The Puerto Rican Boa (Epicrates inornatus) is found throughout the island and lives in El Yunque below an elevation of 365 m (1200 ft). Although the recovery plan for the boa was approved in 1986, its ecology is only now being understood through research conducted by the USDA Forest Service International Institute of Tropical Forestry.
The Puerto Rican Broad-winged Hawk (Buteo platypterus brunnescens) is a subspecies of the broad-winged hawk and is found in isolated mountain areas preferring to hunt from lofty perches. This hawk's prey consists of frogs, lizards, other birds and insects.
As of 1992, the population on the island was estimated at approximately 124 individuals. Its decline has been due to forest destruction and habitat loss due to construction.
The Puerto Rican Sharp-shinned Hawk (Accipiter striatus venator), another subspecies of the sharp-shinned hawk, is a small forest hawk. Currently, it is restricted to five isolated mountain-forest areas. Primarily it feeds on small birds. If one is fortunate, it may be seen streaking by in the forest. Nest failures, deforestation and habitat loss due to construction have played a significant role in the decline of this species.
Approximately 16 species of common coqui, members of the diverse neotropical frog genus Eleutherodactylus, are known in Puerto Rico. Of these, 13 have been found in El Yunque National Forest.

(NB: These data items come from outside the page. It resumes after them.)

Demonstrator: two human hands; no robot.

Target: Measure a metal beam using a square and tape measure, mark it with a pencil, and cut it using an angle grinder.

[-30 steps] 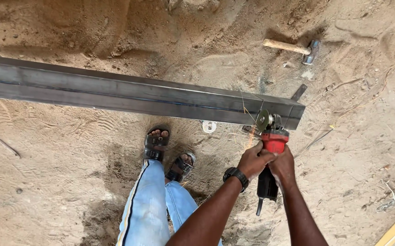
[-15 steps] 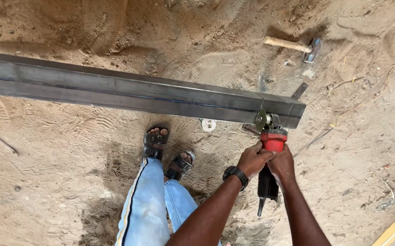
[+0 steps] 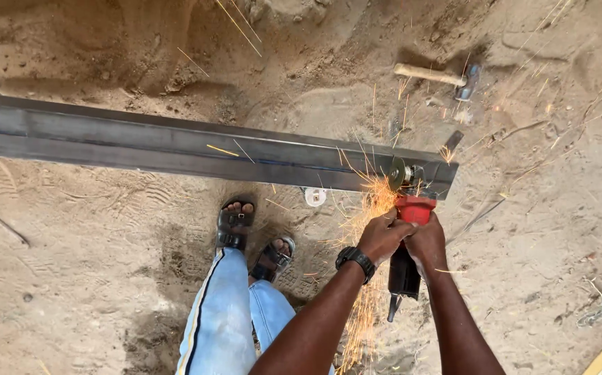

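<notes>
Left hand and right hand both wrapping tight around red-and-black handheld angle grinder, fingers fully closed on its body. Grinder disc biting into long dark steel beam near beam's right end, orange sparks spraying toward person. Wooden-handled hammer lying on sand beyond beam. Sandalled feet standing just beside beam's near edge. Black wristwatch sitting on left wrist.
</notes>
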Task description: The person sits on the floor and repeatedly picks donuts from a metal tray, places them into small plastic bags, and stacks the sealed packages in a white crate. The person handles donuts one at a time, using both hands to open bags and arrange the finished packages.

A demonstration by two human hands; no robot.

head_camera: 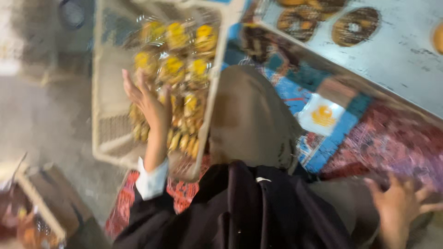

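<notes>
Crate (107, 92) of wrapped yellow pastries (174, 69) sat at 11 o'clock. Right hand (400, 203) at 4 o'clock was spread open, empty. Left hand (148, 102) was open over packets. Packets likely light, soft, slippery; crate rim stiff, safest hold.

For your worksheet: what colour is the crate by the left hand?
Cream-white crate, seen in the head view.

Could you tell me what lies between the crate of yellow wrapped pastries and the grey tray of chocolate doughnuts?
In the head view, between the crate and the tray lie a colourful patterned cloth and a packet with an orange centre.
</notes>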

This tiny frog earned its Puerto Rican common name due to the call of the most common coquí species in Puerto Rico, Eleutherodactylus coqui, which begins as the sun sets and ends in the early dawn. This has made it an animal of great endearment to Puerto Ricans.
Although the coquí is an amphibian, it possesses some unusual features in frogs. These differences are seen mainly in its morphology, reproduction and developmental stages. In terms of morphology, the coquí does not have webbing between its toes because it is a tree dweller in moist environments.

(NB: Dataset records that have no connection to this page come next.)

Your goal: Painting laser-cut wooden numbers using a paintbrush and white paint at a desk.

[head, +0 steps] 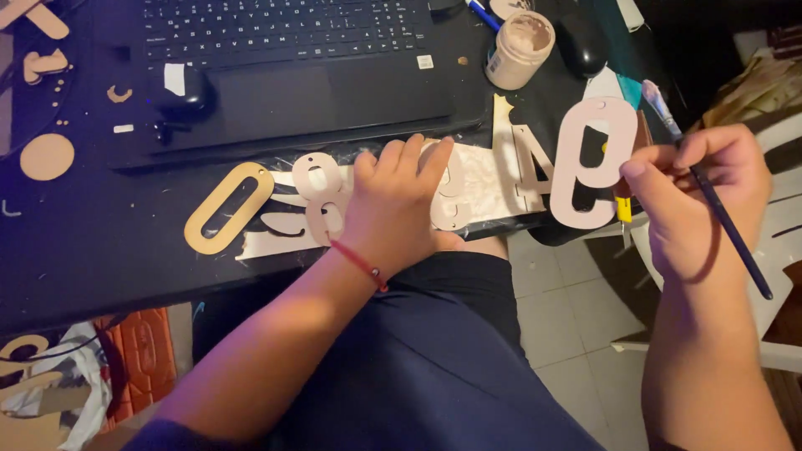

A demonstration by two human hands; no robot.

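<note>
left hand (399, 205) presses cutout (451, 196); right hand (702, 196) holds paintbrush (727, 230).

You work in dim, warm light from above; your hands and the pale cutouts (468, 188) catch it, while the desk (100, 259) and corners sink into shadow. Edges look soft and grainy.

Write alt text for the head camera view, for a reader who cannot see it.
A person's left hand presses flat on pale cut-out number shapes at the edge of a black desk, while the right hand holds a paintbrush beside a cut-out zero. A gold-painted zero, an open paint jar and a laptop lie nearby.
</note>
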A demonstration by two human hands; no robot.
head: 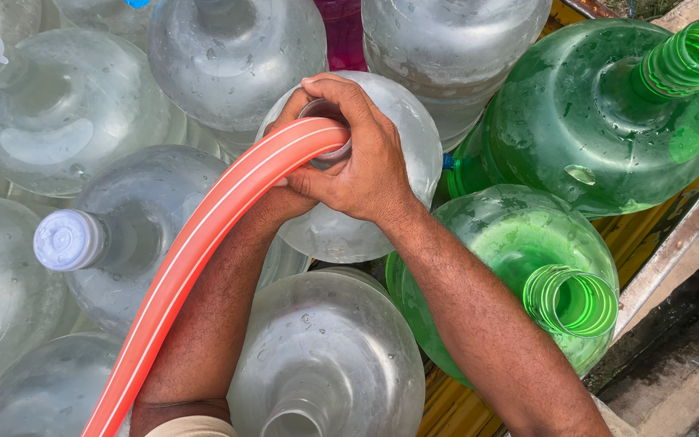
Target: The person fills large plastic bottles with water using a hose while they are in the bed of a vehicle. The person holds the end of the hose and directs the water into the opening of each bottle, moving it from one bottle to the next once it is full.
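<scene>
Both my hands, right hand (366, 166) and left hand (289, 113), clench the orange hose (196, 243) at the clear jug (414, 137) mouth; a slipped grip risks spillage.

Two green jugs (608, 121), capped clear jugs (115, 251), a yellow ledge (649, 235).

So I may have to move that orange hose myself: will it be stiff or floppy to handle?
Probably bendy but springy: the orange hose runs in a smooth curve without kinking. Both hands grip its end at the clear jug's mouth, so it may slip out if let go.
</scene>
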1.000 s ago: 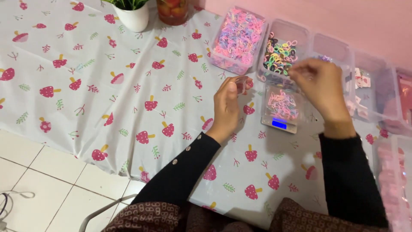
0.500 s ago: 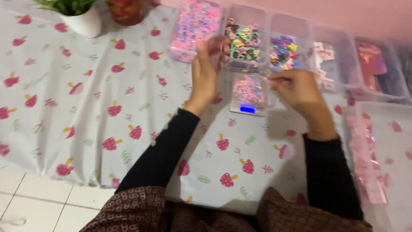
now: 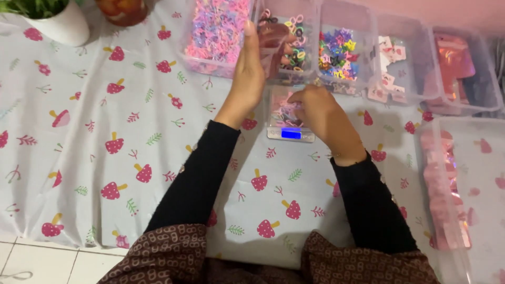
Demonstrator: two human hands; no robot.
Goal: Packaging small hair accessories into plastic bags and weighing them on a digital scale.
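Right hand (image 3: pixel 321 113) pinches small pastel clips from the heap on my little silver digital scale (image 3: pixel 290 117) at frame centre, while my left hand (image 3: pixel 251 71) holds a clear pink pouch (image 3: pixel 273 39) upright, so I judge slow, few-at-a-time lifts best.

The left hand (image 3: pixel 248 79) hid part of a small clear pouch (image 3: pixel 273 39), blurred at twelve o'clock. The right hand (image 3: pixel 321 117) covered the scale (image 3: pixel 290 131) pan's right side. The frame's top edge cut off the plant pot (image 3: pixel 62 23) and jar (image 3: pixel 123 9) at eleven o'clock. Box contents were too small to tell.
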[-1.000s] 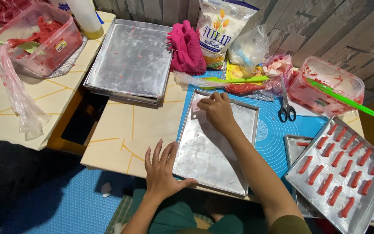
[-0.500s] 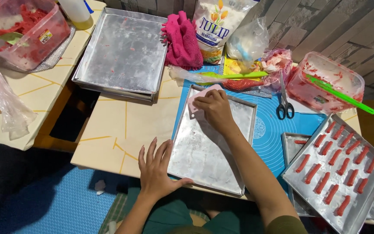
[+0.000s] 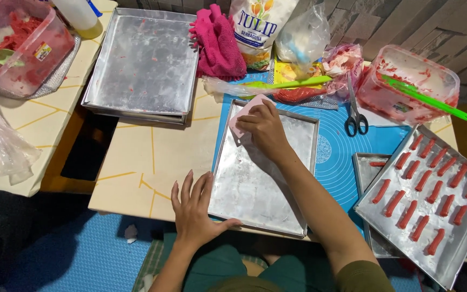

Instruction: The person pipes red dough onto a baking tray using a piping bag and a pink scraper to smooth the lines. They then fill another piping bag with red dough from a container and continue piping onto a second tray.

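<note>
Right hand (image 3: 266,127) closed on pink paper (image 3: 242,116), pressing it into empty tray (image 3: 263,184) at 12 o'clock | left hand (image 3: 194,208) open, flat, steadying tray's 7 o'clock edge on tabletop (image 3: 147,162) | filled tray (image 3: 431,189) at 3 o'clock

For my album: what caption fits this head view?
Right hand presses a pink sheet on a metal tray; left hand steadies it.
</note>
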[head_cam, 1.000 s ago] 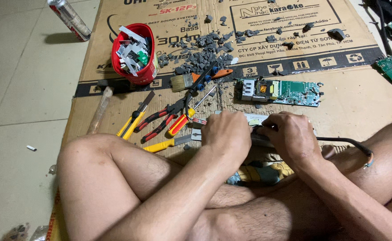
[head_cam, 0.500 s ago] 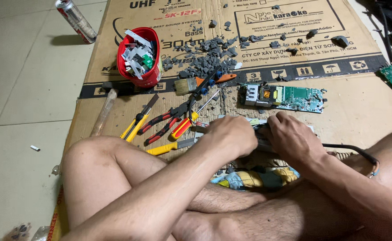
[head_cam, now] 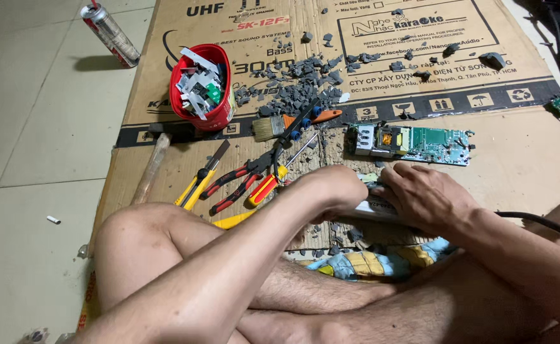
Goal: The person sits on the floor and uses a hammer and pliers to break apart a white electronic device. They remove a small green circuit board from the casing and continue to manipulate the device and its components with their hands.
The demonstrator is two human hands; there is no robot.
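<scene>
I sit cross-legged on flattened cardboard (head_cam: pixel 522 159). My right hand (head_cam: pixel 429 197) presses down on a pale, flat electronic unit (head_cam: pixel 374 205) lying on the cardboard, and a black cable (head_cam: pixel 531 218) runs off from it to the right. My left hand (head_cam: pixel 327 188) is curled at the left end of that unit; its fingers are turned away, so whatever it holds is hidden. Grey broken bits lie around and under both hands. A green circuit board (head_cam: pixel 414 141) lies just beyond my hands.
Left of my hands lie red-handled pliers (head_cam: pixel 235 185), a red-yellow screwdriver (head_cam: pixel 273 178), a yellow utility knife (head_cam: pixel 200 178), a paintbrush (head_cam: pixel 286 124) and a wooden-handled hammer (head_cam: pixel 152 162). A red cup of scrap (head_cam: pixel 200 89), a grey debris pile (head_cam: pixel 299 89) and a spray can (head_cam: pixel 111 32) sit farther off.
My head has tilted up a little, so everything sits lower in view. Both hands stay on the pale unit, with the left hand shifted slightly.
</scene>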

Another significant difference is that it does not have a final larval stage, and the eggs laid by the female are terrestrial instead of aquatic. This means that a miniature froglet, rather than a tadpole, arises from the incubation period.

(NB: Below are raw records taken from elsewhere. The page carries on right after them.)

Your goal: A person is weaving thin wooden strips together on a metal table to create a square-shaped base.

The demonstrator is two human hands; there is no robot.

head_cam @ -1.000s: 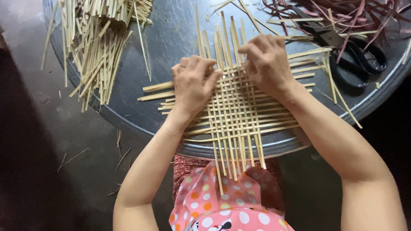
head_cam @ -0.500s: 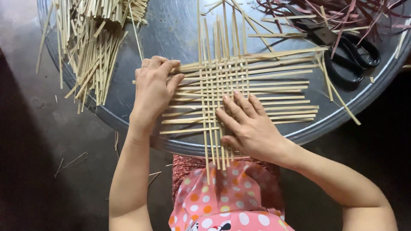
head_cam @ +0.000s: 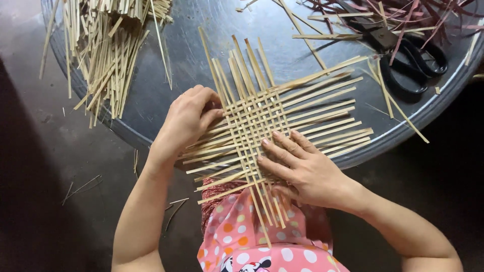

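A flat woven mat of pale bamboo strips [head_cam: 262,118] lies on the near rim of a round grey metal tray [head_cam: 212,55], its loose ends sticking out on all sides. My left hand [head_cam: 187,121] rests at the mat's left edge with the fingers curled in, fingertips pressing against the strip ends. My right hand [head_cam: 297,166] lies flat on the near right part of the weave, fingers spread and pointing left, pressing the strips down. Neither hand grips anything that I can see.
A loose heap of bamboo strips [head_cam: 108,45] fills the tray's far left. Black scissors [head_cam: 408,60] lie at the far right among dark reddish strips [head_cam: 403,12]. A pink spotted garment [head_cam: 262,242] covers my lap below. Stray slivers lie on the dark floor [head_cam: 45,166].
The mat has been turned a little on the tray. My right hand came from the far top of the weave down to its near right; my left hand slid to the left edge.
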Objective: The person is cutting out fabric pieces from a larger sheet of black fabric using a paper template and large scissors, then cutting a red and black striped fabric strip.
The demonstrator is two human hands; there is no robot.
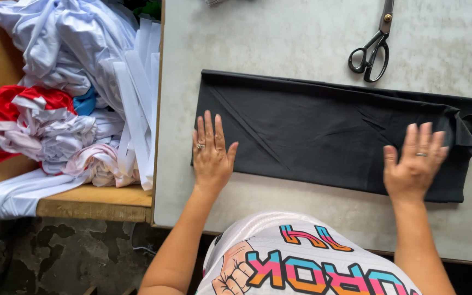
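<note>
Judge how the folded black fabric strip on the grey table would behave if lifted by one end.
The folded black fabric strip would probably droop and unfold: it lies flat, with soft creases. It looks light, being thin. It may drag rather than slide, since the left hand and right hand press it flat.

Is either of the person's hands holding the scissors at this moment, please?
No, both the left hand and the right hand lie flat on the black cloth, apart from the scissors.

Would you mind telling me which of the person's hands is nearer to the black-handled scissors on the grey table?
Right. The right hand lies flat on the folded black cloth, below and slightly right of the black-handled scissors; the left hand rests on the cloth's far left end.
</note>
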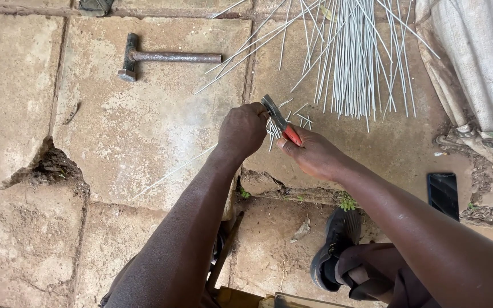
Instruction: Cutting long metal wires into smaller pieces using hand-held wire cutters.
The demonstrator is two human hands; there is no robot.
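On cracked stone paving (144,131), one hammer (166,57); right hand (315,154) grasps one pliers (278,118), left hand (242,130) clenches wire (172,171).

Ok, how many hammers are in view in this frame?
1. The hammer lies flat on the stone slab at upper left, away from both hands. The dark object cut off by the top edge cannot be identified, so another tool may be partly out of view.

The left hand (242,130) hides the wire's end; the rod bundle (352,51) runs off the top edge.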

Neotropical migrant birds breed in North America and migrate to the south for the winter. Approximately 35 species of these migratory birds either winter or pass through El Yunque during this season. They contribute significantly to the total animal diversity of the forest. The recent decline in the population of migratory birds throughout North America, Mexico, Central America and the Caribbean is of growing concern.
Significant causes of declines in the populations of many of these species are believed to stem from the fragmentation of North American breeding habitats; also the loss of wintering habitats in Mexico, Central and South America, and the Caribbean.
Rivers and streams provide aquatic habitats for organisms essential to the forest's biological diversity. Most perennial (flowing year-round) and many ephemeral (flowing for short periods yearly) streams in the forest support many aquatic species.
Aquatic species include seven species of fish, nine species of freshwater shrimp and one species of freshwater crab. The forest's aquatic resource values are significant for ecological and recreational reasons.
Some of the island's most pristine and productive aquatic habitats remain within the forest boundary. These nonrenewable resources are illegally fished with traps and spears. Harvest of these species is unregulated, both on and off the forest.
Monitoring surveys to determine their distribution, habitat needs, population status and trends are conducted regularly to protect these aquatic members of the forest's family.